- Born: 26 March 1967 Oslo, Norway
- Died: 29 June 2024 (aged 57)
- Occupation(s): Football player Art thief Painter
- Years active: 1977–2024
- Known for: Theft of The Scream and Love and Pain

= Pål Enger =

Norwegian footballer and art thief (1967–2024)

Pål Enger (26 March 1967 – 29 June 2024) was a Norwegian art thief who was best known for stealing the paintings The Scream and Love and Pain by Edvard Munch. In his early life, he played football for Vålerenga Fotball.

== Early life and football ==
Growing up, Enger was part of the core of the criminal Tveita gang led by the money collector Jan Kvalen, which led to a sentence of one year for profiteering as a 16-year-old. When he was 19, he served his first sentence at Ullersmo prison.
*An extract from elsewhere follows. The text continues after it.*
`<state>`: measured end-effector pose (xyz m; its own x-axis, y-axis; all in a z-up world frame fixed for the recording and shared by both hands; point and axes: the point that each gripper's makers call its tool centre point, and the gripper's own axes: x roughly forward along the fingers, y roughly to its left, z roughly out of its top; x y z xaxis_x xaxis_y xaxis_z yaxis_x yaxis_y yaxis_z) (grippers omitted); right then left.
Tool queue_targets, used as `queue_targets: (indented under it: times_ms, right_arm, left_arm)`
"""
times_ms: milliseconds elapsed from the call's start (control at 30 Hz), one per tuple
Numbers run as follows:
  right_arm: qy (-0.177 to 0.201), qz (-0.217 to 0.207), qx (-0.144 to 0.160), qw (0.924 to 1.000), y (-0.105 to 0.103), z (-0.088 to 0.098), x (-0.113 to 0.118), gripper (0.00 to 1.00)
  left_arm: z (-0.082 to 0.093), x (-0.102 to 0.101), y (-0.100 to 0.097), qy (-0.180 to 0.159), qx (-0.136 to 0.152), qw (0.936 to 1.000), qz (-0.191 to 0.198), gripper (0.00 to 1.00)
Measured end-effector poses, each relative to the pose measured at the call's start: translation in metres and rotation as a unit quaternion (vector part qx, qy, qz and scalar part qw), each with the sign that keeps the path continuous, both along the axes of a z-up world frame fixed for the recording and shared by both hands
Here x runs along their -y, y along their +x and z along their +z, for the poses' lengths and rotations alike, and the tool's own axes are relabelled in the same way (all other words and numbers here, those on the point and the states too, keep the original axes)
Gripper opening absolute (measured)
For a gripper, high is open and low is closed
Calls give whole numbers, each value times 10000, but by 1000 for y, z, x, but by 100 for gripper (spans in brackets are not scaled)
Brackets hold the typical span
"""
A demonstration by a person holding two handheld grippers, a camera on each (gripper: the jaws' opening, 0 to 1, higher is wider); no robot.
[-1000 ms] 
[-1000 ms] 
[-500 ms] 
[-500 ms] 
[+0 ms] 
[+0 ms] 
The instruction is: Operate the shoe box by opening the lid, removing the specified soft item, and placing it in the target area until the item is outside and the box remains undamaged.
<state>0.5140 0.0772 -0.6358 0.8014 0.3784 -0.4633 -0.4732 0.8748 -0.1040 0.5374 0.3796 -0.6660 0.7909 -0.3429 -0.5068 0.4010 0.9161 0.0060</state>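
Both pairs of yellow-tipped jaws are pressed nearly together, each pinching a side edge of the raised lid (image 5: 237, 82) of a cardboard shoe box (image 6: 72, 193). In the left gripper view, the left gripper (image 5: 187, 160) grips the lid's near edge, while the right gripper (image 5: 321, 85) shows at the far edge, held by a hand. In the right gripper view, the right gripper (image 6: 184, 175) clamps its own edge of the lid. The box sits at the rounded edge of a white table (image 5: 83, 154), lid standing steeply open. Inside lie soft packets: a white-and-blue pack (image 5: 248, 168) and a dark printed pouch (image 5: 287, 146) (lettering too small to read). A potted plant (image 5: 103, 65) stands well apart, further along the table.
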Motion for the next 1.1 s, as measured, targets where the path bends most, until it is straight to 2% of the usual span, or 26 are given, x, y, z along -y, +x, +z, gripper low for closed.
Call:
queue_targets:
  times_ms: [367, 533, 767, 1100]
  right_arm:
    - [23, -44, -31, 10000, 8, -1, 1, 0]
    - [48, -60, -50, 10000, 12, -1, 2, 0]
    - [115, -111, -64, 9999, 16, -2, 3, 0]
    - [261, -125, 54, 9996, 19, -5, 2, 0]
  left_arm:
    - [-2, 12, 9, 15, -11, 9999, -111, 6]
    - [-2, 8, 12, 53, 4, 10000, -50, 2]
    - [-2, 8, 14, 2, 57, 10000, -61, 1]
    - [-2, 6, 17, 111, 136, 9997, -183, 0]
In his teenage years, Enger was a promising footballer for Vålerenga Fotball. When he was 19, he played three matches as a substitute for Vålerenga's first team: twice in the Norwegian first division, and once in the UEFA Cup. After serving three years in prison for the theft of Love and Pain, Enger tried to take up football again in 1991, playing for Mercantile in the third tier of Norwegian football.

== Art thefts ==
On 23 February 1988, Enger climbed into a window at the Munch Museum in Oslo and stole the painting Love and Pain by Edvard Munch. In the same year, he was behind the biggest theft of its kind when he broke into the jeweller's shop Tostrup on Karl Johans gate and stole goods worth NOK 4.8 million. On 12 February 1994, he stole The Scream by Edvard Munch from the National Gallery.

He was also convicted of a number of other profiteering, traffic and drug offences, after a number of traffic offences.

In December 2015, Enger was charged with stealing a total of 17 paintings from the Fineart gallery at Aker brygge in Oslo. Twelve of the pictures were made by Hariton Pushwagner, the other artworks are made by Vebjørn Sand and Bjarne Melgaard. According to Dagbladet, a wallet with Enger's ID was found in the gallery. Enger pleaded partially guilty and admitted stealing five Pushwagner pictures.

Enger started painting during a prison stay in 2007, first animals and vehicles, and then abstract motifs. In March 2011, he opened his own art exhibition with a number of abstract works.

In a 2012 interview, Enger claimed that the painting The Scream had become world-famous because of him.

Enger died on 29 June 2024, at the age of 57.